Convert .docx to .html using Java Code | Preserve Alignment of Tables | Alternate 'HTML Fixed' File Format

@tahir.manzoor

I am trying to convert .docx to .html . It’s convert properly but table alignment is not proper.
input file is “Sample 0011 (4).docx”
output file is “example.html”
code is “Test.java”
my expected out put will be same as document.

Test.zip (138.6 KB)
image.png (48.1 KB)

@rabinintig,

Aspose.Words tries to mimic the behavior of MS Word; we have converted your ‘Sample 0011 (4).docx’ document to HTML format by using Aspose.Words 20.2 and MS Word 2019 and attached them here for your reference:

You can observe that problematic tables are exported in HTML in the same way by both Aspose.Words and MS Word 2019.

Alternatively, you can try saving to HTML FIXED format by using the following code:

Document doc = new Document("E:\\Temp\\TEST\\Sample 0011 (4).docx");
HtmlFixedSaveOptions opts = new HtmlFixedSaveOptions();
doc.save("E:\\temp\\TEST\\awjava-20.1.html", opts);

Converted HTML FIXED file is also attached here for your reference:

@awais.hafeez
thanks.
But i am facing some problem to set property. Before i used "HtmlSaveOptions " . But now i am trying to add bellow property in “HtmlFixedSaveOptions” and i am not able to add.
can u please help me to add bellow property in “HtmlFixedSaveOptions”
HtmlSaveOptions options = new HtmlSaveOptions(SaveFormat.HTML);
options.setExportTextInputFormFieldAsText(true);
options.setImagesFolder(imagesDir.getPath());
options.setExportXhtmlTransitional(true);

@rabinintig,

Instead of ImagesFolder, you can use ResourcesFolder property of HtmlFixedSaveOptions. We have also logged the following two issues in our issue tracking system:

WORDSNET-20003: Add ExportXhtmlTransitional to HtmlFixedSaveOptions
WORDSNET-20004: Add property ExportTextInputFormFieldAsText to HtmlFixedSaveOptions

Your thread has also been linked to these issues and you will be notified as soon as the required options will be available in HtmlFixedSaveOptions class. Sorry for the inconvenience.

@rabinintig,

It is to inform you that ExportXhtmlTransitional=true writes the XHTML Transitional DOCTYPE to generated HTML documents. However, fixed-page HTML documents use the HTML 5 syntax and the only valid DOCTYPE declaration for them is <!doctype html>, which is always generated by Aspose.Words. We cannot write XHTML Transitional DOCTYPE to HTML 5 documents.

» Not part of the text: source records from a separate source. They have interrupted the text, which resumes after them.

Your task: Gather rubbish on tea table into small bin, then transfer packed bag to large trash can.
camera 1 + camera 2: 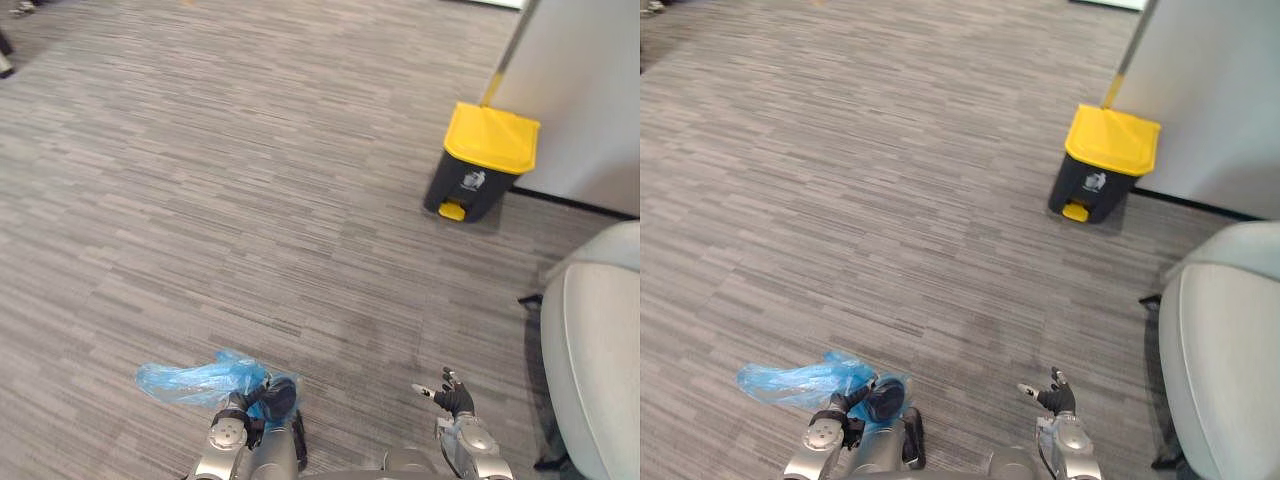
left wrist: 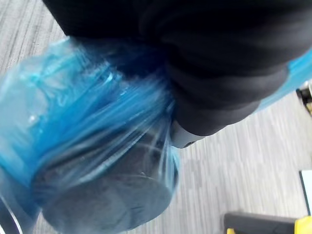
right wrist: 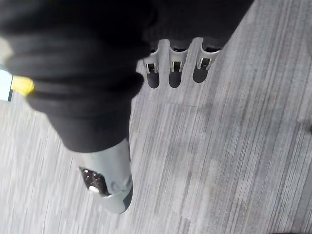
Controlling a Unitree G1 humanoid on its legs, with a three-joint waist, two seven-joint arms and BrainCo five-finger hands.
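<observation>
Grey striped carpet covers the whole floor, with a white wall panel at the far right.

Count: one trash can, one blue bag, one pale grey chair, two robot hands.

Trash can: dark body, yellow lid, yellow pedal at its foot. It stands upright against the panel, lid down, well apart from the robot and ahead to its right.

Blue bag: at the left robot hand, low and close in front of the robot. The thin, crinkled, see-through blue plastic bunches in folds right against the hand's dark cover, and a loose tail trails out to the robot's left. A dark round object sits inside, its shape showing through the film. How the left robot hand is closed on the plastic I cannot tell; the bag covers it.

Right robot hand: low on the robot's right, over bare carpet, near the chair's edge. Fingers straight and spread, thumb out to the side, nothing in it.
</observation>
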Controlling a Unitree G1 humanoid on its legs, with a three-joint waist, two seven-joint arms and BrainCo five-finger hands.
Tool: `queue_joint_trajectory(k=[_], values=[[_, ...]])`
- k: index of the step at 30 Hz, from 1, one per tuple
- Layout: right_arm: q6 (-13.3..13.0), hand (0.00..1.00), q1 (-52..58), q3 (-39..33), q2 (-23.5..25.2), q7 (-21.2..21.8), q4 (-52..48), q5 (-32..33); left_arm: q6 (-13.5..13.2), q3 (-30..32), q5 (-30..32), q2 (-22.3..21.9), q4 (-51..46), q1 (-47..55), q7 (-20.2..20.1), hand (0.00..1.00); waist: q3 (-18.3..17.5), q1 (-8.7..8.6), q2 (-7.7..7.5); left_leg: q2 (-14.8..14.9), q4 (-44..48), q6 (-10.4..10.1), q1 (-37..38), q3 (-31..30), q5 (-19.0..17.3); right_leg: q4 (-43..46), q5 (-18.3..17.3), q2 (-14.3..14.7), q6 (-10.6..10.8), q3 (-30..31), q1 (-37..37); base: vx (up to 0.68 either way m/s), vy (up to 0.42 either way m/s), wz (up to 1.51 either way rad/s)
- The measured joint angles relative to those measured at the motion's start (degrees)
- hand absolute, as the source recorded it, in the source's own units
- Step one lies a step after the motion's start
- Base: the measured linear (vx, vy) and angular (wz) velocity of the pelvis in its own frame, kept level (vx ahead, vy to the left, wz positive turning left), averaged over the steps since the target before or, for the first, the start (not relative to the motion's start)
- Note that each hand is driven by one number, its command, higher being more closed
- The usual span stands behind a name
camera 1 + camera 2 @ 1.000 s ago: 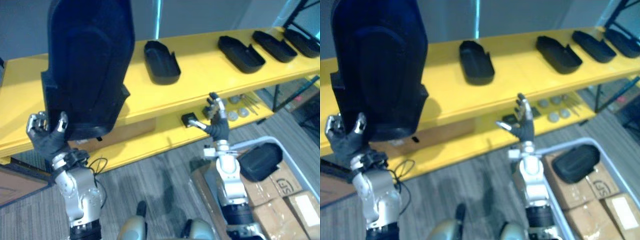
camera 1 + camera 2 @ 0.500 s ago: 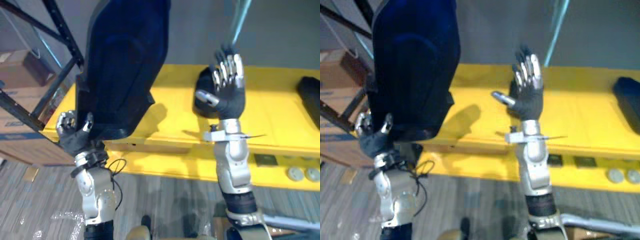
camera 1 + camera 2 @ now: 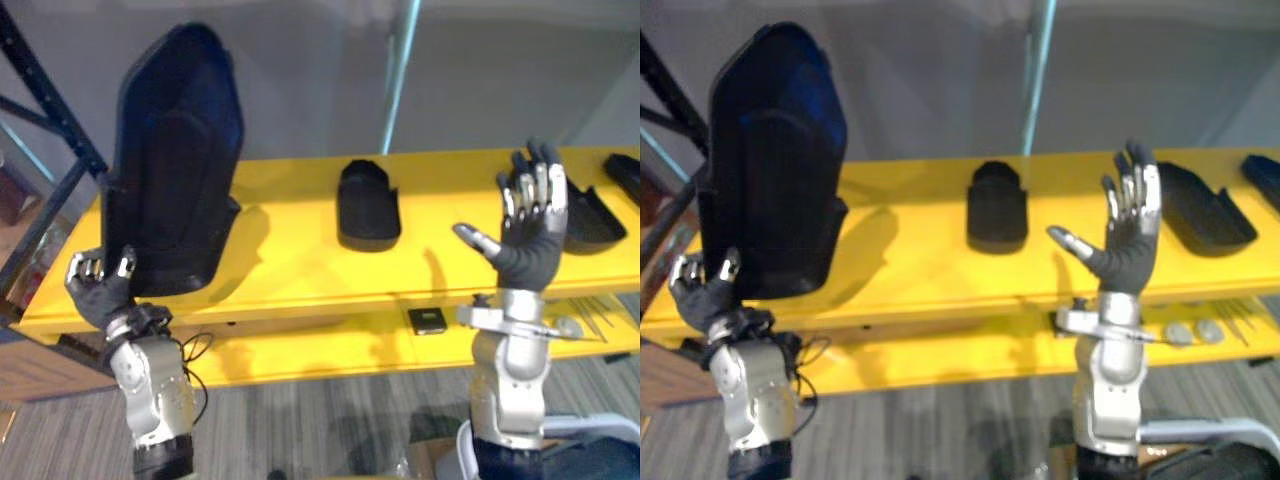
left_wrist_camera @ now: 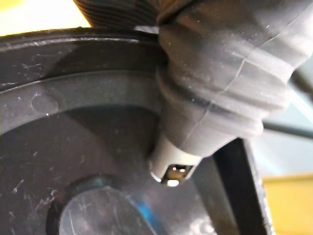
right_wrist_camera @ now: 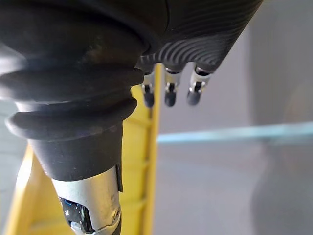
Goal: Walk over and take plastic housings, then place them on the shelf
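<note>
Housing (image 3: 175,160) stands upright above the shelf's (image 3: 300,262) left end; your left hand (image 3: 98,296) clamps its lower edge, probably to clear the lip. Your right hand (image 3: 528,245) is raised, fingers spread, empty.

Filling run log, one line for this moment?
left hand: shut on plastic housing, upright | right hand: open, empty, raised | shelf: other housings lying

The large moulded plastic housing (image 3: 175,160) is plain black. The long shelf board (image 3: 290,265) is bright yellow. My right hand (image 3: 527,250) has silver fingers with dark tips.
</note>
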Motion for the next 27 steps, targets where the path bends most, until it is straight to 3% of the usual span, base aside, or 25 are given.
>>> queue_joint_trajectory(k=[3,8,11,16,19,23,27], values=[[0.26,0.0,3.17,-2.93,0.04,-2.52,0.26,-3.08,0.84,0.37,-0.78,1.45,1.49,-2.36,0.1,1.0,-0.25,-0.8,0.42,0.02,-0.48,-0.13,-0.24,0.67,0.32,-0.35,0.19,0.18,0.27,1.23,-0.9,-0.02,-0.019,-0.15],[2.88,0.0,12.09,-8.97,1.35,-5.45,7.14,-8.34,1.73,1.01,-2.88,1.72,3.14,-4.87,2.02,1.0,-1.08,-2.55,1.69,0.05,-0.48,-0.16,-2.17,1.01,0.51,-0.04,0.18,0.28,0.27,1.56,-3.16,0.0,-0.006,-0.05],[5.24,0.0,13.18,-12.45,1.66,-7.24,17.72,-11.3,1.72,0.85,-2.91,2.17,4.52,-9.12,2.74,1.0,1.9,-3.01,2.65,0.17,1.89,0.12,-6.53,1.68,1.02,5.63,-0.53,-0.38,-0.33,3.02,-9.69,-0.05,0.006,-0.12],[6.07,0.0,9.88,-12.54,1.85,-10.43,24.35,-11.45,1.53,-1.79,-3.0,5.96,6.0,-19.56,6.07,1.0,9.86,-3.42,0.63,0.22,11.36,1.21,-15.78,1.32,-1.12,15.9,-4.04,-2.83,-0.28,3.88,-19.21,-0.16,-0.023,0.03],[6.17,0.0,9.94,-11.93,1.81,-12.8,25.76,-11.46,1.51,-4.89,-3.1,6.42,6.2,-23.41,8.55,1.0,14.05,-3.5,0.86,0.97,16.66,1.4,-20.41,-0.15,-2.58,19.22,-5.25,-3.6,-0.38,2.73,-21.85,-0.12,-0.006,0.21],[6.2,0.0,12.27,-9.13,1.85,-14.02,26.14,-11.45,1.46,-6.25,-6.02,7.99,6.36,-26.1,10.54,1.0,14.96,-3.26,0.82,1.69,20.66,1.44,-24.66,-1.34,-4.36,22.16,-6.41,-4.15,-0.56,1.43,-24.44,-0.1,0.003,0.2],[6.21,0.0,13.73,-5.32,1.96,-14.02,28.11,-11.43,1.08,-8.94,-9.47,12.34,8.72,-31.17,11.66,1.0,15.65,-2.77,0.24,2.04,22.86,1.63,-26.25,-1.0,-4.85,24.45,-7.03,-4.81,-0.87,1.15,-25.75,-0.02,0.006,0.08]])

Please tell us, why do you need this property and what should be its effect on fixed-page HTML documents?

@awais.hafeez
hi
Can u please help me to solve my problem using my existing code what i share “Test.java”.

@rabinintig,

As mentioned in my previous post, Aspose.Words tries to mimic the behavior of MS Word. It is not always guaranteed that the Aspose.Words and MS Word generated output HTML files will look exactly the same in web browsers as the input Word documents. This is because of file format differences between Word and HTML (and some other limitations).

Can you please provide your expected HTML file showing the desired output here for our reference?

@rabinintig,

Regarding WORDSNET-20004, we have completed the work on this issue and concluded to close this issue as “Won’t fix”. When saving in the HtmlFixed format, text input form fields are written as text by default (this is controlled by HtmlFixedSaveOptions.ExportFormFields, which is set to false by default).

The issues you have found earlier (filed as WORDSNET-20004) have been fixed in this Aspose.Words for Java 24.4 update.